**Description of the task**: Reproduce the data exactly; no word may be added or dropped.

┌─ Supplied data

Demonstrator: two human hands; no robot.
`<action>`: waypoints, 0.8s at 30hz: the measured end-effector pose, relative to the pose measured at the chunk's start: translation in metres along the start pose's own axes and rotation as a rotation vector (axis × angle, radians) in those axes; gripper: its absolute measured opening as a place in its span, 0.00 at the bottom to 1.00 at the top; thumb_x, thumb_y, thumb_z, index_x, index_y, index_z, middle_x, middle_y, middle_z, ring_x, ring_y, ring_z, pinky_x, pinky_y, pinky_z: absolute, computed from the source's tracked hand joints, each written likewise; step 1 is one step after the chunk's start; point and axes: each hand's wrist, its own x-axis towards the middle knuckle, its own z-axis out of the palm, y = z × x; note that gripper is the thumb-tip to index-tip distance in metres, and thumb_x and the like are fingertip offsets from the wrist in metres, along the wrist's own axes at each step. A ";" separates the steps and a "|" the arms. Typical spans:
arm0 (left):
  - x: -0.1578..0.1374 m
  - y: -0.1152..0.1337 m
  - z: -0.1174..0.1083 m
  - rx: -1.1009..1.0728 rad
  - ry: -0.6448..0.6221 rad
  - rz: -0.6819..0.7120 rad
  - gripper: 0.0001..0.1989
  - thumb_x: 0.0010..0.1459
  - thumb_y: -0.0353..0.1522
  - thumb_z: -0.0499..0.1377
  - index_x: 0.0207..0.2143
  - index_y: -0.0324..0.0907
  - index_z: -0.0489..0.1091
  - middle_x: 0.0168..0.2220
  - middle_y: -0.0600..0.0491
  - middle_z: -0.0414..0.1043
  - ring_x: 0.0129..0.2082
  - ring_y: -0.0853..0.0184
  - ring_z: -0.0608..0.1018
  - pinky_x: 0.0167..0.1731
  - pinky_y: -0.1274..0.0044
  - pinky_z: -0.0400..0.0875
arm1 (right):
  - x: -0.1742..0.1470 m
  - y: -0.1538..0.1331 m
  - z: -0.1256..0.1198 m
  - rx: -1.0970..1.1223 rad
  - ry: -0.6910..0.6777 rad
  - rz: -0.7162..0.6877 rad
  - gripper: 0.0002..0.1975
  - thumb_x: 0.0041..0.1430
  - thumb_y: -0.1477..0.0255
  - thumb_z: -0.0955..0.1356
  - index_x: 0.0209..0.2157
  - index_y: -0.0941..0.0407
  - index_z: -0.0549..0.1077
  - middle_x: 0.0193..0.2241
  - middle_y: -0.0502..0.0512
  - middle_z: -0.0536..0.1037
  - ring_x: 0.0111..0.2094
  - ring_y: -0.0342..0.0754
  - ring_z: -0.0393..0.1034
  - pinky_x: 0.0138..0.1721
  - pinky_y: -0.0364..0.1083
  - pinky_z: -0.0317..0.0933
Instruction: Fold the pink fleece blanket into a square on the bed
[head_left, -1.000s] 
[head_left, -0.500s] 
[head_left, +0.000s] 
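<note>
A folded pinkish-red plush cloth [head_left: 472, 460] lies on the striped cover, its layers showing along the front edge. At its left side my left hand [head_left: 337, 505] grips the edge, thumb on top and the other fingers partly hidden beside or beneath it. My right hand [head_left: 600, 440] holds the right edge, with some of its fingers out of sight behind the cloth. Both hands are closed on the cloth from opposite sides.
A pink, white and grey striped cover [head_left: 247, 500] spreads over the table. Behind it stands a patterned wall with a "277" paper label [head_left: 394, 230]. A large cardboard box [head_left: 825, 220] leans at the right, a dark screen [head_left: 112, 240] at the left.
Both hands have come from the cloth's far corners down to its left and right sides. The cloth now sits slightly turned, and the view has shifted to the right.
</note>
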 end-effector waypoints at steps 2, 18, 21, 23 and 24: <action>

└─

**Written solution**:
Demonstrator: two human hands; no robot.
`<action>`: waypoints, 0.8s at 30hz: the measured end-effector pose, relative to the pose measured at the chunk's start: translation in metres along the start pose's own axes and rotation as a rotation vector (axis × angle, radians) in those axes; gripper: its absolute measured opening as a place in its span, 0.00 at the bottom to 1.00 at the top; thumb_x, thumb_y, thumb_z, index_x, index_y, index_z, middle_x, middle_y, middle_z, ring_x, ring_y, ring_z, pinky_x, pinky_y, pinky_z: absolute, computed from the source's tracked hand joints, each written likewise; step 1 is one step after the chunk's start; point and axes: each hand's wrist, its own x-axis towards the middle knuckle, its own z-axis out of the palm, y = z × x; note that gripper is the thumb-tip to index-tip distance in metres, and thumb_x and the like are fingertip offsets from the wrist in metres, along the wrist's own axes at each step. A ";" separates the steps and a "|" the arms. Typical spans:
arm0 (left):
  - x: -0.1578..0.1374 m
  - y: -0.1152..0.1337 m
  - z: -0.1174..0.1083 m
  - rx: -1.1009..1.0728 rad
  - ry: -0.6448..0.6221 rad
  - rz: -0.6819..0.7120 rad
  - gripper: 0.0001..0.1989
  - thumb_x: 0.0010..0.1459
  - thumb_y: -0.0353..0.1522
  - thumb_z: -0.0499..0.1377
  - index_x: 0.0207..0.2143
  - index_y: -0.0324..0.0907
  - index_z: -0.0489..0.1091
  - middle_x: 0.0168..0.2220
  - middle_y: -0.0600..0.0491
  - middle_z: -0.0414..0.1043
  - ring_x: 0.0129..0.2082
  - ring_y: -0.0853..0.0184
  - ring_z: -0.0608..0.1018
  - pinky_x: 0.0167..0.1731
  - pinky_y: -0.1274..0.0044
  - pinky_z: -0.0400..0.0875
arm1 (right):
  - x: -0.1742..0.1470 m
  - y: -0.1538..0.1331 m
  - z: -0.1256..0.1198 m
  - rx: -1.0970..1.1223 rad
  - ry: -0.6910..0.6777 rad
  - rz: -0.7162..0.6877 rad
  - gripper: 0.0002..0.1975
  - thumb_x: 0.0041..0.1430
  - thumb_y: -0.1477..0.0255
  - thumb_z: -0.0955..0.1356
  - index_x: 0.0209..0.2157
  - index_y: -0.0941..0.0407
  - index_z: -0.0549..0.1077
  - middle_x: 0.0193..0.2241
  - middle_y: -0.0502..0.0512
  - middle_z: -0.0536..0.1037
  - ring_x: 0.0111..0.2094
  - ring_y: -0.0342..0.0754
  - ring_z: -0.0393..0.1034
  - pinky_x: 0.0138..0.1721
  - pinky_y: -0.0364..0.1083
  - pinky_z: -0.0317..0.0933
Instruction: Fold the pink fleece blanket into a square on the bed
[head_left, -1.000s] 
[head_left, -0.500s] 
[head_left, +0.000s] 
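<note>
A folded pinkish-red plush cloth [head_left: 472, 460] lies on the striped cover, its layers showing along the front edge. At its left side my left hand [head_left: 337, 505] grips the edge, thumb on top and the other fingers partly hidden beside or beneath it. My right hand [head_left: 600, 440] holds the right edge, with some of its fingers out of sight behind the cloth. Both hands are closed on the cloth from opposite sides.
A pink, white and grey striped cover [head_left: 247, 500] spreads over the table. Behind it stands a patterned wall with a "277" paper label [head_left: 394, 230]. A large cardboard box [head_left: 825, 220] leans at the right, a dark screen [head_left: 112, 240] at the left.
Both hands have come from the cloth's far corners down to its left and right sides. The cloth now sits slightly turned, and the view has shifted to the right.
</note>
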 end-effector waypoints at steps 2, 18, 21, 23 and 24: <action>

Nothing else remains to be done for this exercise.